Segment Start: Exercise materials
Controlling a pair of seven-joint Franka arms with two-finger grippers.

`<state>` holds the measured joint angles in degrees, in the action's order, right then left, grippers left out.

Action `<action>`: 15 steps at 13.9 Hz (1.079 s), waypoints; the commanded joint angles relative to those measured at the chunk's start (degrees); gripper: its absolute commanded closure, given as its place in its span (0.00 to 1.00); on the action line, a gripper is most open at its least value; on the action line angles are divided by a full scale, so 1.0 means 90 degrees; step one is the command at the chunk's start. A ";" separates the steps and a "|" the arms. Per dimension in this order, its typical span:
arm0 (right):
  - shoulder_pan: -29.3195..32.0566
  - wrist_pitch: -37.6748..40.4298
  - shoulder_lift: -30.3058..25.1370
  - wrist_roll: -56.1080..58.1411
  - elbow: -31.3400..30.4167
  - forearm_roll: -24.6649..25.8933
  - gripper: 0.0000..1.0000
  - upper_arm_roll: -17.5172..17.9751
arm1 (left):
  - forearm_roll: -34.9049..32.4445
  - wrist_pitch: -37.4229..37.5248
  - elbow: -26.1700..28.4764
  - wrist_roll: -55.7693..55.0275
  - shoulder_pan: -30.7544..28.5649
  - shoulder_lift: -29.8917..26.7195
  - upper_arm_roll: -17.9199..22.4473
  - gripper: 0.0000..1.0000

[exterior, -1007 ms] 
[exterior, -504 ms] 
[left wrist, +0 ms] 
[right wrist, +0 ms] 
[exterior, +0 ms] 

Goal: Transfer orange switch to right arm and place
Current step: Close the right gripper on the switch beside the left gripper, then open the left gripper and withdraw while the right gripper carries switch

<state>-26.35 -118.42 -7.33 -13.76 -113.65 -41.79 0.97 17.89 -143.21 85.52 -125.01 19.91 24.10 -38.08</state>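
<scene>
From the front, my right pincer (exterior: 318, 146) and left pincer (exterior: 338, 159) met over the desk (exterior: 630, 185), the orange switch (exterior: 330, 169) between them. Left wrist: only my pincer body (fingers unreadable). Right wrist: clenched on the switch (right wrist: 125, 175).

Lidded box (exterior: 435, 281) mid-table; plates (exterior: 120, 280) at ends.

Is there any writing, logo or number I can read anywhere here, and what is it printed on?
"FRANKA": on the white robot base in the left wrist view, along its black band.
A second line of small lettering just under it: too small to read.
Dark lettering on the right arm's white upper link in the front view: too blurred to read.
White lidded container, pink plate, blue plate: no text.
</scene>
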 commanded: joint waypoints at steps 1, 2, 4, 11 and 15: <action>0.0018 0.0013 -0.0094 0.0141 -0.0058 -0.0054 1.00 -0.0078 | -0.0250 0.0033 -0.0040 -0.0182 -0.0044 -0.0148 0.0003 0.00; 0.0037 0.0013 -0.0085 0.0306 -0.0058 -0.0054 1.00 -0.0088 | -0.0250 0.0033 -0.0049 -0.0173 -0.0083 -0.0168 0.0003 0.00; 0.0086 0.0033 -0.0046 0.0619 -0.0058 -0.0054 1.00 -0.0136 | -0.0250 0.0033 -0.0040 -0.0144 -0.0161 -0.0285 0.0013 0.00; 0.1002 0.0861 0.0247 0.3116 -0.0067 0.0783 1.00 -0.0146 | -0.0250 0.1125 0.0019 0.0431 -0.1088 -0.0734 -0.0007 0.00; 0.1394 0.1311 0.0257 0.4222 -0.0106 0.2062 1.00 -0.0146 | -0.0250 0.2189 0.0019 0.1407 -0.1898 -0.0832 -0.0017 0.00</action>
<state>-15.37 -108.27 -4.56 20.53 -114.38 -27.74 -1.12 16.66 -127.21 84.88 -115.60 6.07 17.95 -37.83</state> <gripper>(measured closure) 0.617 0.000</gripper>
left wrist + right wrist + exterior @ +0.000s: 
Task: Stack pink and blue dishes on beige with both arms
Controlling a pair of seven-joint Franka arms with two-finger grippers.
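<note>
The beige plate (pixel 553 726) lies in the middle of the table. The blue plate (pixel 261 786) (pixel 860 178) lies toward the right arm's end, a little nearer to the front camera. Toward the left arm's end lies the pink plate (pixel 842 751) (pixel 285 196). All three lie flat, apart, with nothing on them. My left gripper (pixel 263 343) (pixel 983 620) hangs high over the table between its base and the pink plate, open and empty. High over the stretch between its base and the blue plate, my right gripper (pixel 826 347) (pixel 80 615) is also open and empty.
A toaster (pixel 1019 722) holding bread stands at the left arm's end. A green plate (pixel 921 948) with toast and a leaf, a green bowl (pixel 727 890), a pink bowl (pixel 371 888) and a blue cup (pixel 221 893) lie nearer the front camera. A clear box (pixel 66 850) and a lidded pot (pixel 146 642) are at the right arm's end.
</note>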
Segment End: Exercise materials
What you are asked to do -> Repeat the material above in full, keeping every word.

Solution to this task ->
Controlling a pair of seven-joint Franka arms with two-finger grippers.

`<state>` holds the measured joint angles in degrees, in the action's order, right then left, grippers left out.

Action `<action>`: 15 steps at 13.9 Hz (1.079 s), waypoints; the commanded joint angles relative to those measured at the chunk's start (degrees); gripper: its absolute commanded closure, given as its place in its span (0.00 to 1.00); on the action line, a gripper is most open at its least value; on the action line angles are divided by a full scale, so 1.0 means 90 degrees; step one is the command at the chunk's start. A ";" separates the steps and a "|" the arms. Per dimension in this order, its typical span:
arm0 (right):
  - shoulder_pan: -29.3195..32.0566
  - wrist_pitch: -37.6748..40.4298
  - shoulder_lift: -30.3058..25.1370
  - wrist_roll: -56.1080..58.1411
  - elbow: -31.3400..30.4167
  - forearm_roll: -24.6649..25.8933
  - gripper: 0.0000..1.0000
  - upper_arm_roll: -17.5172..17.9751
arm1 (left):
  - forearm_roll: -34.9049..32.4445
  - wrist_pitch: -37.4229..37.5248
  - elbow: -26.1700..28.4764
  - wrist_roll: -55.7693..55.0275
  - shoulder_pan: -30.7544..28.5649
  - shoulder_lift: -29.8917..26.7195
  - upper_arm_roll: -17.9199..22.4473
  - gripper: 0.0000..1.0000

[exterior, -1007 ms] 
[exterior, -504 ms] 
[left wrist, +0 ms] 
[right wrist, +0 ms] 
[exterior, +0 ms] 

Goal: Transfer orange switch to right arm and place
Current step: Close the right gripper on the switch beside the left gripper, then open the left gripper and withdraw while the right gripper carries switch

<state>-26.35 -118.42 -7.33 -13.76 -113.65 -41.79 0.97 17.89 -143.21 85.52 -125.01 19.91 24.10 -38.08</state>
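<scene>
From the front, my right pincer (exterior: 318, 146) and left pincer (exterior: 338, 159) met over the desk (exterior: 630, 185), the orange switch (exterior: 330, 169) between them. Left wrist: only my pincer body (fingers unreadable). Right wrist: clenched on the switch (right wrist: 125, 175).

Lidded box (exterior: 435, 281) mid-table; plates (exterior: 120, 280) at ends.

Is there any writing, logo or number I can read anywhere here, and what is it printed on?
"FRANKA": on the white robot base in the left wrist view, along its black band.
A second line of small lettering just under it: too small to read.
Dark lettering on the right arm's white upper link in the front view: too blurred to read.
White lidded container, pink plate, blue plate: no text.
</scene>
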 commanded: joint waypoints at steps 1, 2, 4, 11 and 15: <action>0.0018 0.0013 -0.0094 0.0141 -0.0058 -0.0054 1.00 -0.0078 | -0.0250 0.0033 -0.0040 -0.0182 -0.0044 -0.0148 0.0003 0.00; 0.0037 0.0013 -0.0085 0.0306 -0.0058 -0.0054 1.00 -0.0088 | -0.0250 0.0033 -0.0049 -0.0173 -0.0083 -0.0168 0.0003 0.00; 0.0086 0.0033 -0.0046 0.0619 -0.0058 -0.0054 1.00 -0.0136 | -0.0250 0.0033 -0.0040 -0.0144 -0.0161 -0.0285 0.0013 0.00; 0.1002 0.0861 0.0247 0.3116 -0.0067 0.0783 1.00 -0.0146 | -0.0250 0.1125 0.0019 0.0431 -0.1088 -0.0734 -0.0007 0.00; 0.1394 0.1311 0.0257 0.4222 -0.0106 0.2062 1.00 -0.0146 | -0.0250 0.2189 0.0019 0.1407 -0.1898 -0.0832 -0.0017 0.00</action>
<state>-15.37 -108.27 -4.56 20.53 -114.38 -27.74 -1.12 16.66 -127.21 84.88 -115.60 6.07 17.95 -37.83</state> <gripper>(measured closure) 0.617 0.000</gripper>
left wrist + right wrist + exterior @ +0.000s: 
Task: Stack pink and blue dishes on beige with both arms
Controlling a pair of seven-joint Franka arms with two-finger grippers.
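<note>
The beige plate (pixel 553 726) lies in the middle of the table. The blue plate (pixel 261 786) (pixel 860 178) lies toward the right arm's end, a little nearer to the front camera. Toward the left arm's end lies the pink plate (pixel 842 751) (pixel 285 196). All three lie flat, apart, with nothing on them. My left gripper (pixel 263 343) (pixel 983 620) hangs high over the table between its base and the pink plate, open and empty. High over the stretch between its base and the blue plate, my right gripper (pixel 826 347) (pixel 80 615) is also open and empty.
A toaster (pixel 1019 722) holding bread stands at the left arm's end. A green plate (pixel 921 948) with toast and a leaf, a green bowl (pixel 727 890), a pink bowl (pixel 371 888) and a blue cup (pixel 221 893) lie nearer the front camera. A clear box (pixel 66 850) and a lidded pot (pixel 146 642) are at the right arm's end.
</note>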

Nothing more remains to be added to the answer.